• Your objective
Below are the entries to retype; reproduce each one exactly.

• Materials provided
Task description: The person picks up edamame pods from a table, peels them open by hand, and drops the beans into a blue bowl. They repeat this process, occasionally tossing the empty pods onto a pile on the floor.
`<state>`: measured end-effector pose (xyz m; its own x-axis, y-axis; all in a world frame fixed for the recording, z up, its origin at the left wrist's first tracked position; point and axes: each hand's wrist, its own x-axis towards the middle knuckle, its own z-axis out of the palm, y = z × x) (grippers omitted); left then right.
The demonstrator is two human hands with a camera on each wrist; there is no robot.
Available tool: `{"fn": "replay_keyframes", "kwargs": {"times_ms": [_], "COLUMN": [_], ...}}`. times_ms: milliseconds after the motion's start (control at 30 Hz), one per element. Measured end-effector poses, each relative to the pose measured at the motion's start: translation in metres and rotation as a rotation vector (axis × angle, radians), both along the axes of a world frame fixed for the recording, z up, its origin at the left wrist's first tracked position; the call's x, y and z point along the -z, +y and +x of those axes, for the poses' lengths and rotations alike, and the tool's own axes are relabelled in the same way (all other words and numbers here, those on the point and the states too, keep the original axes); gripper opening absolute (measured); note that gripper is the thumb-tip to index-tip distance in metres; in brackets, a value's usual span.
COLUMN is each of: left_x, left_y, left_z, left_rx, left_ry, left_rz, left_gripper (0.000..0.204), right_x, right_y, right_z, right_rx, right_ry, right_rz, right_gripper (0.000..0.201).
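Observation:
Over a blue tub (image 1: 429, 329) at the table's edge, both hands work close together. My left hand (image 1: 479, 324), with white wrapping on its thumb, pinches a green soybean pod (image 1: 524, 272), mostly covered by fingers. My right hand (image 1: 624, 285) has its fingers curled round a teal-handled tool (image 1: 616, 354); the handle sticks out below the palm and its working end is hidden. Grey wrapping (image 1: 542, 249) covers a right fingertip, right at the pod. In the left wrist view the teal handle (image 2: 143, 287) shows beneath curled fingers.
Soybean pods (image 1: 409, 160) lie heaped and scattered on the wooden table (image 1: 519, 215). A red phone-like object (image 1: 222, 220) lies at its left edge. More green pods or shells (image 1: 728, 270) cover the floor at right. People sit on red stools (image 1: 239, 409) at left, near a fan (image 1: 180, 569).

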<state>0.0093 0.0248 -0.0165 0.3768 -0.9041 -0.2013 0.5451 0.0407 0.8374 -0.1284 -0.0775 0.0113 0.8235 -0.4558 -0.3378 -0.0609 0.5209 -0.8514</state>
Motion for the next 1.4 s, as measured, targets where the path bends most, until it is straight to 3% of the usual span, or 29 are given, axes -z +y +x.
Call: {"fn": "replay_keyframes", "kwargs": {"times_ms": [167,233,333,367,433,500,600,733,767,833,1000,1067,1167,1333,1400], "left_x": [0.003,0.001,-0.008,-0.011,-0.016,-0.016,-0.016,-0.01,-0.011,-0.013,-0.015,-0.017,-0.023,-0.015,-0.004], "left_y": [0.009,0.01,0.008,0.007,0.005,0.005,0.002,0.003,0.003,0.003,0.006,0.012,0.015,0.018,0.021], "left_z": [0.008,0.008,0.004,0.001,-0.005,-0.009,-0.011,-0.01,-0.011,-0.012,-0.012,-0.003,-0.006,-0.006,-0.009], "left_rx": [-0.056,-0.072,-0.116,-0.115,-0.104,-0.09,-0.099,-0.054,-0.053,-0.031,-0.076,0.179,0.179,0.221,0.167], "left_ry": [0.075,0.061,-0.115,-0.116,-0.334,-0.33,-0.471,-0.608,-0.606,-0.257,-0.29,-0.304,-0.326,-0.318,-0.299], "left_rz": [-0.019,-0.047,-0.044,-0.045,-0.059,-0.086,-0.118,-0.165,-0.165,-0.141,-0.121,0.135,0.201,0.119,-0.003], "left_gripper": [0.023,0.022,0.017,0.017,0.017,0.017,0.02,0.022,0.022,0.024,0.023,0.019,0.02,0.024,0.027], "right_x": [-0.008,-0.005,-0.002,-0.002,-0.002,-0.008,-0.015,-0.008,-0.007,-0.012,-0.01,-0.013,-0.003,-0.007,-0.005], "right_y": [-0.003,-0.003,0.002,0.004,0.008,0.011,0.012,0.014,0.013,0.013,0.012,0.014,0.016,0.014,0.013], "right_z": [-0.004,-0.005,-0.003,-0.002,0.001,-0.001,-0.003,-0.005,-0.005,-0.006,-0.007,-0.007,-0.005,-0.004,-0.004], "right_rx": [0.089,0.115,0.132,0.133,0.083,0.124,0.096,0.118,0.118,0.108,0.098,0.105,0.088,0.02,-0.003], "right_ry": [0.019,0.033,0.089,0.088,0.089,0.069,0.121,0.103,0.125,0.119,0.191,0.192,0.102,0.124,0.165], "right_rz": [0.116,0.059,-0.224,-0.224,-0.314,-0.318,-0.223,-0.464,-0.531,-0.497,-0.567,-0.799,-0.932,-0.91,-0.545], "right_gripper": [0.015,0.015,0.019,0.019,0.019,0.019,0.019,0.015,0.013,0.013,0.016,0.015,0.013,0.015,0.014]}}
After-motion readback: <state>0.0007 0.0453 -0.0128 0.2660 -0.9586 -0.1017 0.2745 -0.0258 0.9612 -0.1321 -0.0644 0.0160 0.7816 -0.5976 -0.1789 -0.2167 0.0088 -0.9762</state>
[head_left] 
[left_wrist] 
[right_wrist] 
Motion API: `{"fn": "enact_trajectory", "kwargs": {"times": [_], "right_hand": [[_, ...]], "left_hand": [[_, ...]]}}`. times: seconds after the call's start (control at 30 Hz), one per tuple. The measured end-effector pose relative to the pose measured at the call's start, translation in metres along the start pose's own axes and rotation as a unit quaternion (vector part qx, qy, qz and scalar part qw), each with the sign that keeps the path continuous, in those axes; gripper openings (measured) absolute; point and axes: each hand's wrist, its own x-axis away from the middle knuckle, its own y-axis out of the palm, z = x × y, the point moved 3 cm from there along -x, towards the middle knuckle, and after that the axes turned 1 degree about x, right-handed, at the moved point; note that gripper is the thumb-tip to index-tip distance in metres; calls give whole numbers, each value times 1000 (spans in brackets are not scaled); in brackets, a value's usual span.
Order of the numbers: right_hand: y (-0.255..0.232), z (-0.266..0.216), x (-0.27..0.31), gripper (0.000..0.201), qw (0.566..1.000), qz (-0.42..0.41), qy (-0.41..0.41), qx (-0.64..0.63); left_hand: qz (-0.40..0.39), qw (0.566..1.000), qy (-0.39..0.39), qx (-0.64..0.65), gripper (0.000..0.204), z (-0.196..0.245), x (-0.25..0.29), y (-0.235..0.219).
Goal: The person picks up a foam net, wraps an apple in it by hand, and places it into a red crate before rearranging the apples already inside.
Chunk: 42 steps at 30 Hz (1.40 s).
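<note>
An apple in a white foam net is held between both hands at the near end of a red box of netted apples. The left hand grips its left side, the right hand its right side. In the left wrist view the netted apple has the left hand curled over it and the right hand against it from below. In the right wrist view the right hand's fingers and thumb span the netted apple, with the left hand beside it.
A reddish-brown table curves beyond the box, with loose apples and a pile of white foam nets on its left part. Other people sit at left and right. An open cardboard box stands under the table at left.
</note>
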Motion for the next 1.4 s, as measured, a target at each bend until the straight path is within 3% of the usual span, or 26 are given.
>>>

• Answer space
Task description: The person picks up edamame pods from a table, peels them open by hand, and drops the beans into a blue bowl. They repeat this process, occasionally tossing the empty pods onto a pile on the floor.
`<state>`: measured end-effector pose (xyz m; its own x-axis, y-axis; all in a world frame fixed for the recording, z up, its origin at the left wrist's first tracked position; point and axes: each hand's wrist, its own x-axis towards the middle knuckle, its own z-axis out of the palm, y = z × x) (grippers omitted); left then right.
The demonstrator is two human hands with a camera on each wrist; there is no robot.
Available tool: `{"fn": "replay_keyframes", "kwargs": {"times_ms": [_], "COLUMN": [_], ...}}`. times_ms: milliseconds after the motion's start (control at 30 Hz), one per element. Measured end-effector poses, each relative to the pose measured at the motion's start: translation in metres and rotation as a rotation vector (axis × angle, radians), both along the axes of a world frame fixed for the recording, z up, its origin at the left wrist's first tracked position; the call's x, y and z point along the -z, +y and +x of those axes, for the poses' lengths and rotations alike, and the tool's own axes are relabelled in the same way (all other words and numbers here, those on the point and the states too, keep the original axes); gripper opening absolute (measured); note that gripper is the thumb-tip to index-tip distance in metres; in brackets, a value's usual span.
COLUMN is each of: left_x, left_y, left_z, left_rx, left_ry, left_rz, left_gripper (0.000..0.204), right_x, right_y, right_z, right_rx, right_ry, right_rz, right_gripper (0.000..0.201).
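Observation:
Over a blue tub (image 1: 429, 329) at the table's edge, both hands work close together. My left hand (image 1: 479, 324), with white wrapping on its thumb, pinches a green soybean pod (image 1: 524, 272), mostly covered by fingers. My right hand (image 1: 624, 285) has its fingers curled round a teal-handled tool (image 1: 616, 354); the handle sticks out below the palm and its working end is hidden. Grey wrapping (image 1: 542, 249) covers a right fingertip, right at the pod. In the left wrist view the teal handle (image 2: 143, 287) shows beneath curled fingers.
Soybean pods (image 1: 409, 160) lie heaped and scattered on the wooden table (image 1: 519, 215). A red phone-like object (image 1: 222, 220) lies at its left edge. More green pods or shells (image 1: 728, 270) cover the floor at right. People sit on red stools (image 1: 239, 409) at left, near a fan (image 1: 180, 569).
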
<state>0.0093 0.0248 -0.0165 0.3768 -0.9041 -0.2013 0.5451 0.0407 0.8374 -0.1284 -0.0775 0.0113 0.8235 -0.4558 -0.3378 -0.0609 0.5209 -0.8514</state>
Motion for the next 1.4 s, as measured, targets where the path bends most, until it is straight to 3% of the usual span, or 29 are given, axes -z +y +x.
Call: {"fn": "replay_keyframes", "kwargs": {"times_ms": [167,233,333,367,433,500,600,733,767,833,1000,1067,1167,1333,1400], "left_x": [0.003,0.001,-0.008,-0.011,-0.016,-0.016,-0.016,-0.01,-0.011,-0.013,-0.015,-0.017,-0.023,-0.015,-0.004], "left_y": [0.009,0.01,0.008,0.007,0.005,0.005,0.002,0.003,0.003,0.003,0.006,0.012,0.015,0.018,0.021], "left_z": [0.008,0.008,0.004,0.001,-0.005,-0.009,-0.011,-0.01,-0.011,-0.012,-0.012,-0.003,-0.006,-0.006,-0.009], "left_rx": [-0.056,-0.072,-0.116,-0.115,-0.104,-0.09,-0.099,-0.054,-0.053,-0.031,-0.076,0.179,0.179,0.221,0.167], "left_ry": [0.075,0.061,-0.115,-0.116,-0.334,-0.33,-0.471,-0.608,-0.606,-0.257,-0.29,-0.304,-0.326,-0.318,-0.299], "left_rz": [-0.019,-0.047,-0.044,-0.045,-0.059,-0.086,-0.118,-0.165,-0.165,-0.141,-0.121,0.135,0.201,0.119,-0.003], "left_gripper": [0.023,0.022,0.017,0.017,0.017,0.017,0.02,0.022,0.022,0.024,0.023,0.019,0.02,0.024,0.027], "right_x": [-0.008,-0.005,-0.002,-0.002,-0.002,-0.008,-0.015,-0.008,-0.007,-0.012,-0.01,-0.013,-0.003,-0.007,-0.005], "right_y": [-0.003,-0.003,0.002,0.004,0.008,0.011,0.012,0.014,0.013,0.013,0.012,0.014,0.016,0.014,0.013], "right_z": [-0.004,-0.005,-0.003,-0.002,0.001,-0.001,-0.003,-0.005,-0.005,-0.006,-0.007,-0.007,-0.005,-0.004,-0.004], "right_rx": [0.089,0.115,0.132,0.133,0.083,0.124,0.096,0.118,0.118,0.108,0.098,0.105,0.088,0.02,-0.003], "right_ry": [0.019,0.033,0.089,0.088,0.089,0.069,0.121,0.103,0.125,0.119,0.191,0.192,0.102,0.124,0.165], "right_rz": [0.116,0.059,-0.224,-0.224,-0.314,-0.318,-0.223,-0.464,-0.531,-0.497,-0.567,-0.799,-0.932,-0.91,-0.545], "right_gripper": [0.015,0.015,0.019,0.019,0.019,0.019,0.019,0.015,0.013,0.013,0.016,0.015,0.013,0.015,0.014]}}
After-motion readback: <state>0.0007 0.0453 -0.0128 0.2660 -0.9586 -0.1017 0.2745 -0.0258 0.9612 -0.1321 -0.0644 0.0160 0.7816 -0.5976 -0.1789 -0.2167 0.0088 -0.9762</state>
[head_left] 
[left_wrist] 
[right_wrist] 
Motion API: `{"fn": "enact_trajectory", "kwargs": {"times": [_], "right_hand": [[_, ...]], "left_hand": [[_, ...]]}}`. times: seconds after the call's start (control at 30 Hz), one per tuple. The measured end-effector pose relative to the pose measured at the call's start, translation in metres along the start pose's own axes and rotation as a unit quaternion (vector part qx, qy, qz and scalar part qw), each with the sign that keeps the path continuous, in those axes; gripper openings (measured) absolute; point and axes: each hand's wrist, its own x-axis away from the middle knuckle, its own y-axis out of the palm, z = x × y, the point moved 3 cm from there along -x, towards the middle knuckle, and after that the axes turned 1 degree about x, right-handed, at the moved point; note that gripper is the thumb-tip to index-tip distance in metres; calls give whole numbers, each value times 1000 (spans in brackets are not scaled); in brackets, a value's usual span.
Order of the numbers: right_hand: y (-0.255..0.232), z (-0.266..0.216), x (-0.27..0.31), gripper (0.000..0.201), qw (0.566..1.000), qz (-0.42..0.41), qy (-0.41..0.41), qx (-0.64..0.63); left_hand: qz (-0.40..0.39), qw (0.566..1.000), qy (-0.39..0.39), qx (-0.64..0.65), gripper (0.000..0.204), z (-0.196..0.245), x (-0.25..0.29), y (-0.235..0.219).
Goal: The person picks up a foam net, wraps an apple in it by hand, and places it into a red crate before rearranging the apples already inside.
Chunk: 42 steps at 30 Hz (1.40 s).
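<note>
An apple in a white foam net is held between both hands at the near end of a red box of netted apples. The left hand grips its left side, the right hand its right side. In the left wrist view the netted apple has the left hand curled over it and the right hand against it from below. In the right wrist view the right hand's fingers and thumb span the netted apple, with the left hand beside it.
A reddish-brown table curves beyond the box, with loose apples and a pile of white foam nets on its left part. Other people sit at left and right. An open cardboard box stands under the table at left.
</note>
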Motion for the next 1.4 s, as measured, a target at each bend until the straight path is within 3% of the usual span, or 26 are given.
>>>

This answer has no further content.